[Task to complete] Output the data below exactly. Leave nothing out.
━━━━━ Information shown ━━━━━
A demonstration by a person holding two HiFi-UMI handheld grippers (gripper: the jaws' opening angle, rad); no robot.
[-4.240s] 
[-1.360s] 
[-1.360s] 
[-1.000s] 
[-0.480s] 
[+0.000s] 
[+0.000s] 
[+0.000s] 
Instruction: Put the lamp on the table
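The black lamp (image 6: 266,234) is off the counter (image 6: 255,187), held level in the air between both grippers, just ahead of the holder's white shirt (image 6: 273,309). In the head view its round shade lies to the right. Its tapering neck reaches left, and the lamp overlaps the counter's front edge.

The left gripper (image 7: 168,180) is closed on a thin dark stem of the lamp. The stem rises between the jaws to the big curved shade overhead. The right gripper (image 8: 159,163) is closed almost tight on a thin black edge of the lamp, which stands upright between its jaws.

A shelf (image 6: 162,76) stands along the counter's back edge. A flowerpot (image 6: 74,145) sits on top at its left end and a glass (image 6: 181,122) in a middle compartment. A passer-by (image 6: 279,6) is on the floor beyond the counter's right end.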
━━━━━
[Solution]
A demonstration by a person holding two HiFi-UMI handheld grippers (gripper: the jaws' opening angle, rad); no robot.
[-4.240s] 
[-1.360s] 
[-1.360s] 
[-1.000s] 
[-0.480s] 
[+0.000s] 
[+0.000s] 
[+0.000s] 
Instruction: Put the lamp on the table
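The black lamp (image 6: 266,234) is off the counter (image 6: 255,187), held level in the air between both grippers, just ahead of the holder's white shirt (image 6: 273,309). In the head view its round shade lies to the right. Its tapering neck reaches left, and the lamp overlaps the counter's front edge.

The left gripper (image 7: 168,180) is closed on a thin dark stem of the lamp. The stem rises between the jaws to the big curved shade overhead. The right gripper (image 8: 159,163) is closed almost tight on a thin black edge of the lamp, which stands upright between its jaws.

A shelf (image 6: 162,76) stands along the counter's back edge. A flowerpot (image 6: 74,145) sits on top at its left end and a glass (image 6: 181,122) in a middle compartment. A passer-by (image 6: 279,6) is on the floor beyond the counter's right end.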

Nothing else belongs in this answer.